• _What you are asked to do_:
From the records below, extract only the lines running from the line with "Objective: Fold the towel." to the line with "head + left", both lines included, reproducing them exactly.

Records from a data source
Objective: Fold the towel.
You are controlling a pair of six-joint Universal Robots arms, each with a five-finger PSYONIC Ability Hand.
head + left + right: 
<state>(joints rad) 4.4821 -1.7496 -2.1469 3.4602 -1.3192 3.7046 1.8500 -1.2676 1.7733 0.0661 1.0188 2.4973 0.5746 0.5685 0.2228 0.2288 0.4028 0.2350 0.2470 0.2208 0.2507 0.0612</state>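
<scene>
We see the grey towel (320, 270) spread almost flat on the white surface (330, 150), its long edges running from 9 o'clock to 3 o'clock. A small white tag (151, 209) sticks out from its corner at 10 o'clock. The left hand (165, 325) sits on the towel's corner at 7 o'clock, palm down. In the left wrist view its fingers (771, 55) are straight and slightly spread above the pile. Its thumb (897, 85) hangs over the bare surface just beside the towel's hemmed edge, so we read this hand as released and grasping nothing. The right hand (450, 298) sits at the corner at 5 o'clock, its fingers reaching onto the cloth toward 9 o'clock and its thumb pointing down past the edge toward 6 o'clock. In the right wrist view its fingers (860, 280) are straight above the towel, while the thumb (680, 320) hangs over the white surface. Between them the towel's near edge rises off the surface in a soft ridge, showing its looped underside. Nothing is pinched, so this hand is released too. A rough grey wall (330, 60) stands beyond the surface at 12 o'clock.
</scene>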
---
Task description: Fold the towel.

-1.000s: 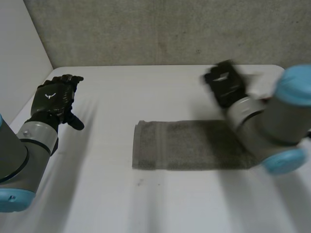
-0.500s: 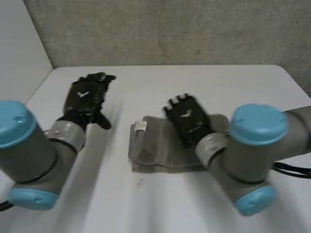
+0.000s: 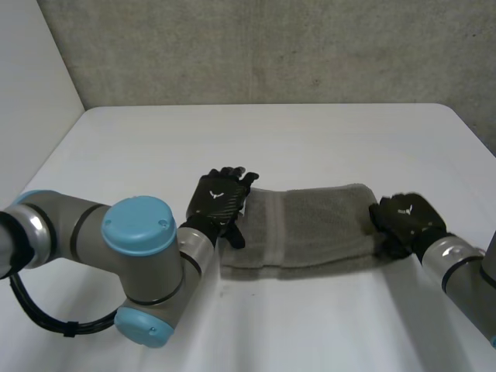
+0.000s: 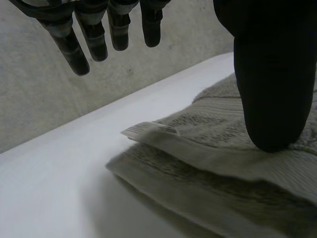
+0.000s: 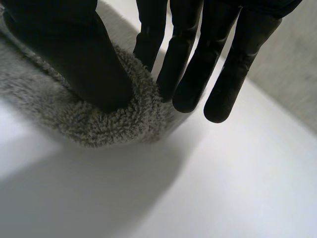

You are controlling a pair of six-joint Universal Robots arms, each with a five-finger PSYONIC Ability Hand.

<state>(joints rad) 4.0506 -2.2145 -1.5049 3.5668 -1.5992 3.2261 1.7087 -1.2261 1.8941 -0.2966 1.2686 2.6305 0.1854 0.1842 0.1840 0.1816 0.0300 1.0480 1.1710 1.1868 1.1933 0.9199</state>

• _Output for this task_:
Objective: Fold the towel.
You are controlling a pair of six-joint Universal Robots arms, each with a five-finger PSYONIC Ability Hand.
head + left + right: 

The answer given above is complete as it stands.